I’ve historically strongly preferred the type of corrigibility which comes from pointing to the goal and letting it be corrigible for instrumental reasons, I think largely because it seems very elegant and that when it works many good properties seem to pop out ‘for free’. For instance, the agent is motivated to improve communication methods, avoid coercion, tile properly and even possibly improve its corrigibility—as long as the pointer really is correct.
The ‘type of corrigibly’ you are referring to there is corrigibly at all; rather, it’s alignment. Indeed, the term corrigibly was coined to contrast to this, motivated by the fragility of this to getting the printer right.

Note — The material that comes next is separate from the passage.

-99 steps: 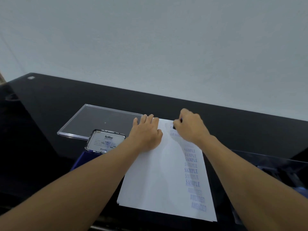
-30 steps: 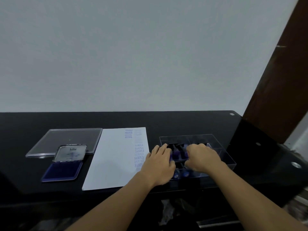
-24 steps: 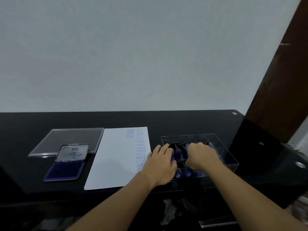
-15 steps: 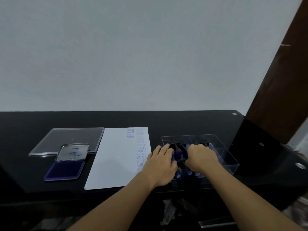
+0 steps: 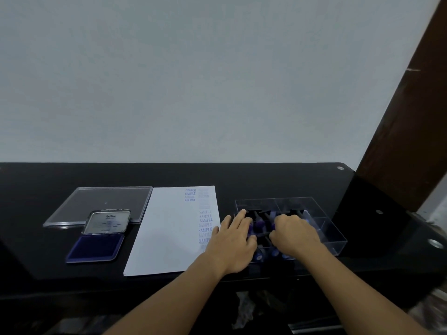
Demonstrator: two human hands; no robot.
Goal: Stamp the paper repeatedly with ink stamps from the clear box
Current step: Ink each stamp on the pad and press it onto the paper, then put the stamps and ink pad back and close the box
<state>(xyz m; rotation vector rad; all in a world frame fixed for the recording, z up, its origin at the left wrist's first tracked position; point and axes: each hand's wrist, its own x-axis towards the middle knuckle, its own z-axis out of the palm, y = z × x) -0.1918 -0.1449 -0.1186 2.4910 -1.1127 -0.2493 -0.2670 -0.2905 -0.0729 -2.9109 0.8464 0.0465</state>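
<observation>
On the paper [image 5: 169, 233], "FRAGILE", "AIR MAIL" and — along its right edge — "SAMPLE" are stamped; "Artline" is printed on the ink-pad lid [image 5: 107, 222].

Kinda jamming up the left half of the clear box [image 5: 339, 246] with stamps [image 5: 259, 223], left hand [image 5: 232, 245], right hand [image 5: 295, 235]; leaving its right compartments [image 5: 325, 227] reachable, plus table [image 5: 266, 180] lying open behind the paper [image 5: 169, 233].

One head-worn view faces forward and down over the black table [image 5: 266, 180]; clear box [image 5: 335, 235] near.
</observation>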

I’m still very pessimistic about indifference corrigibility though, in that it still seems extremely fragile/low-measure-in-agent-space.

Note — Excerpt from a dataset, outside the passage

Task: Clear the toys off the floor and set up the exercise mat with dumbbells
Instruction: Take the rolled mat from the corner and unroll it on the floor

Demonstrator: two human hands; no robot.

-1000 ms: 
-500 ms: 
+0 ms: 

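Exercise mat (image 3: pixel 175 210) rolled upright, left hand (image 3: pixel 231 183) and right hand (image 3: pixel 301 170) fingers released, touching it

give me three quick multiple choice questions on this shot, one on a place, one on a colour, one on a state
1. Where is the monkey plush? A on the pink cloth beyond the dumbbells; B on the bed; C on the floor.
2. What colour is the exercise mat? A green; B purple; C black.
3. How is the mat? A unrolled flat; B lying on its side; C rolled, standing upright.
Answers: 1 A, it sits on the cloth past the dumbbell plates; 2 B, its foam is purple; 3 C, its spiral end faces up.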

I’m not sure it’s the same thing as alignment… it seems there’s at least 3 concepts here, and Hjalmar is talking about the 2nd, which is importantly different from the 1st:
“classic notion of alignment”: The AI has the correct goal (represented internally, e.g. as a reward function)

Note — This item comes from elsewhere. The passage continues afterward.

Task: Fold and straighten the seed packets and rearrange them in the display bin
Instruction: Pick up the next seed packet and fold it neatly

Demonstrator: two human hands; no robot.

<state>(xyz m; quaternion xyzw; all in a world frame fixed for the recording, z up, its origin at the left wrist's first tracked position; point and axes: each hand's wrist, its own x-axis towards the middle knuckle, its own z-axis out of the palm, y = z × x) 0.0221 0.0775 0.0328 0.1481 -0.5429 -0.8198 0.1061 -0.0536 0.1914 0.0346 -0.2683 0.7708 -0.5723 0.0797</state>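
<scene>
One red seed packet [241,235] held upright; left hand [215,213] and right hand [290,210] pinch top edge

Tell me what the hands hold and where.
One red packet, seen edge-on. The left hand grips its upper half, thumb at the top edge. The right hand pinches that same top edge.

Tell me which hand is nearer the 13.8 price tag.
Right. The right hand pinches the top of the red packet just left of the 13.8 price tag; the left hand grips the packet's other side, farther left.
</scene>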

“CIRL notion of alignment”: AI has a pointer to the correct goal (but the goal is represented externally, e.g. in a human partner’s mind)
The ‘type of corrigibly’ you are referring to there is corrigibly at all; rather, it’s alignment. Indeed, the term corrigibly was coined to contrast to this, motivated by the fragility of this to getting the printer right.
I tend to agree. I’m hoping that thinking about myopia and related issues could help me understand more natural notions of corrigibility.
I’m not sure it’s the same thing as alignment… it seems there’s at least 3 concepts here, and Hjalmar is talking about the 2nd, which is importantly different from the 1st:
“classic notion of alignment”: The AI has the correct goal (represented internally, e.g. as a reward function)
“CIRL notion of alignment”: AI has a pointer to the correct goal (but the goal is represented externally, e.g. in a human partner’s mind)
“corrigibility”: something else